Music will give place to jiving: which as far as I can make out means holding a ‘jam session’ round a piano (an instrument properly intended to produce the sounds devised by, say, Chopin) and hitting it so hard that it breaks. This delicately cultured amusement is said to be a ‘fever’ in the U.S.A.

letters_tolkienOne wonders what he’d think of computerized music, if such a term has any meaning anymore: Distinction between digital and analogue music is so blurred as to be useless today. And at least the “jam session” Tolkien does not much like demands more skill than a record, CD, or now mp3.

To my mind too a piano is not “properly intended” to do anything: It’s an instrument or tool that people will apply to all sorts of uses, many unforeseen or unintended. Chopin is one but there are many others, not necessarily worse. I imagine Tolkien did not “get” the Beatles.

I wonder if most people are just most comfortable with the technological world that spans from their childhoods to age 30 or 40, and what comes after often seems unnecessary, gratuitous, or even obscene. When I see the apartments many old people live in, I’m often struck by the lack of prominent computers and by the clutter and (to my eyes) ugly bric-a-brac (even T.G.I.F. is shedding clutter in favor of minimalism). What do they do all day? Old people are often in turn surprised by how much I use computers. I, in another turn, find Snapchat to be of little use, although its popularity is undeniable. When students and my cousins have tried to explain it to me the conversation is often comical.

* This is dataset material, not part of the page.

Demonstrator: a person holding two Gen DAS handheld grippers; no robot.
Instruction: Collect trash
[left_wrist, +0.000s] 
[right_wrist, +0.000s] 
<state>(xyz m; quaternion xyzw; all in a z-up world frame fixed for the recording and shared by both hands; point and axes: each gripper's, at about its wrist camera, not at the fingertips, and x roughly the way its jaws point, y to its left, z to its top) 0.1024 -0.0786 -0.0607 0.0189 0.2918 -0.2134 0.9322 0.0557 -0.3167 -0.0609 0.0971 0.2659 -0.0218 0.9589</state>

The usual explanation goes something like, Snapchat lets you tell people what you’re doing; for example you might take a video of yourself on the way to the store, or to the beach, or a concert. I usually then ask, “Why would anyone care?” The conversation breaks down towards mutual incomprehension: They cannot explain the role of this very important tool in their lives, anymore than I could explain video games when I played them as a teenager; I’m too old or set in my ways to understand on a sub-verbal level Snapchat’s uses.

There is an interesting parallel between technology ossification and the way many people seem to lose friends and stop making new friends around age 30. Maybe some common root lies at the bottom of both phenomena.

To return to Tolkien and his dislike of motor-cars, though, Tolkien also got to experience the worst of mechanization in WWI, so his dislike has strong roots, given that virtually everyone he knew was killed using mechanized weapons and the generals who fought WWI had no idea how technology had changed warfare. If virtually everyone I know had died in mechanized warfare I might not love mechanization or machines either.

Like all leter collections the best parts of the letters are scattered amid a lot of material that’s unlikely to be of interest to most people. Unlike most letter collections this one is uncommonly deep and contains uncommonly deep analysis of the author’s own works. To most people who are uninterested in The Lord of the Rings or the Edwardian era the letters will be of no interest. To those who find either fascinating the letters may fascinate.